Long spreading code and various modulation techniques are used in the next generation Global Navigation Satellite System (GNSS) to improve positioning performance and to reduce inter-GNSS interference. However, the signal acquisition process of a GNSS receiver can take longer time and require additional hardware resources as compared to legacy Global Positioning System receivers. Moreover, in the next-generation GNSS environment, a large number of satellites are visible due to their increased increased number. Fast acquisition of strong signals is therefore a more important issue than the acquisition of weak signals in outdoor environments for the next-generation GNSS.
To deal with this problem, this paper presents a two-dimensional compressed correlator (TDCC) technique for fast, low-computational acquisition of next generation GNSS signals. In the proposed TDCC technique, signal power in neighboring code phase hypotheses and Doppler frequency hypotheses can be coherently combined and reduce the total number of hypotheses to test. TDCC techniques for serial search schemes and parallel search schemes are respectively proposed, and TDCC techniques for binary phase shift keying modulated signal and binary offset carrier modulated signals are also respectively proposed.

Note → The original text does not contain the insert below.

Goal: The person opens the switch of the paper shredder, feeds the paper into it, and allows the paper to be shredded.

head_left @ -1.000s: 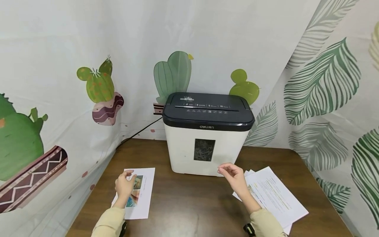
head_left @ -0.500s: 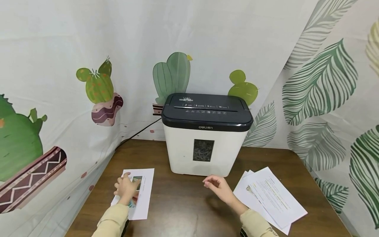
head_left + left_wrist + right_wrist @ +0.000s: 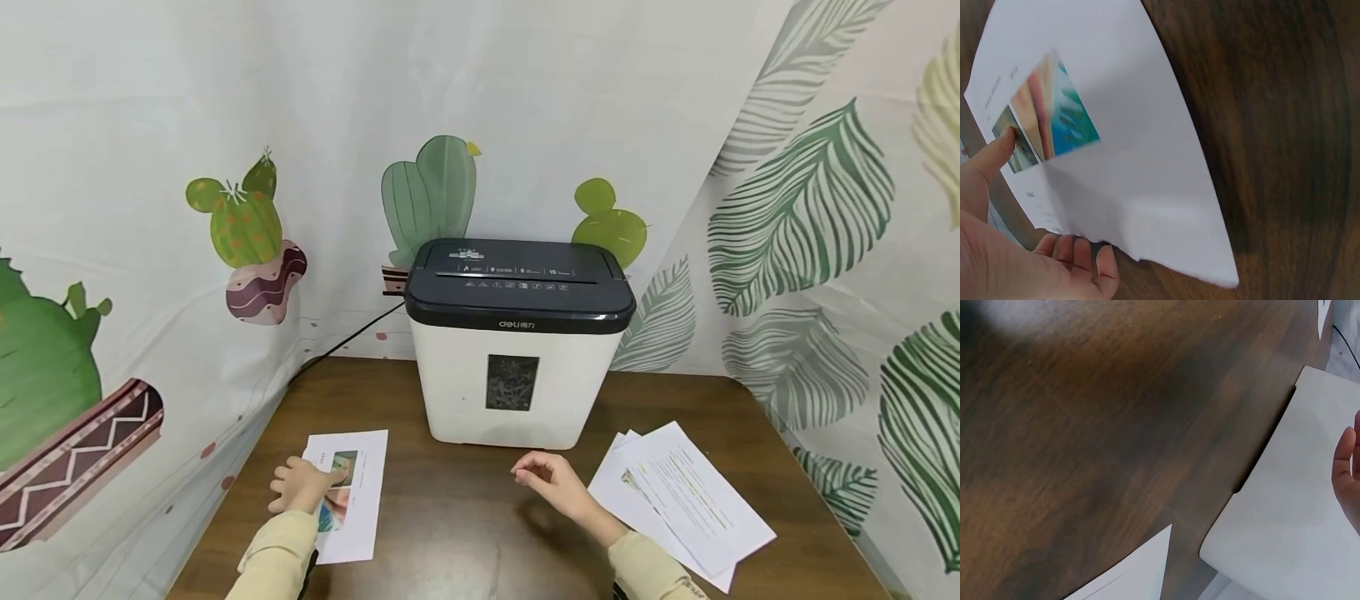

The performance of the proposed techniques has been analyzed and demonstrated with various simulations. To minimize the mean acquisition time (MAT) and mean acquisition computation (MAC) for the TDCC, optimal detection thresholds are obtained and analyzed via a numerical evaluation for widely used detection strategies, such as threshold crossing (TC), maximum threshold crossing (MTC), and maximum-to-second-maximum-ratio (MTSMR), in the serial and parallel search schemes. It has been shown that the proposed technique has strong advantages over the conventional acquisition techniques in high carrier-to-noise-density ratio ($C/N_0$). Since there are a number of satellite signals arriving at a receiver with high $C/N_0$ (i.e., $C/N_0$ > 44dB-Hz) in most outdoor environments, the proposed technique can be useful for receivers with limited computational resources to quickly acquire the next generation GNSS signals using long Pseudo-random-noise code.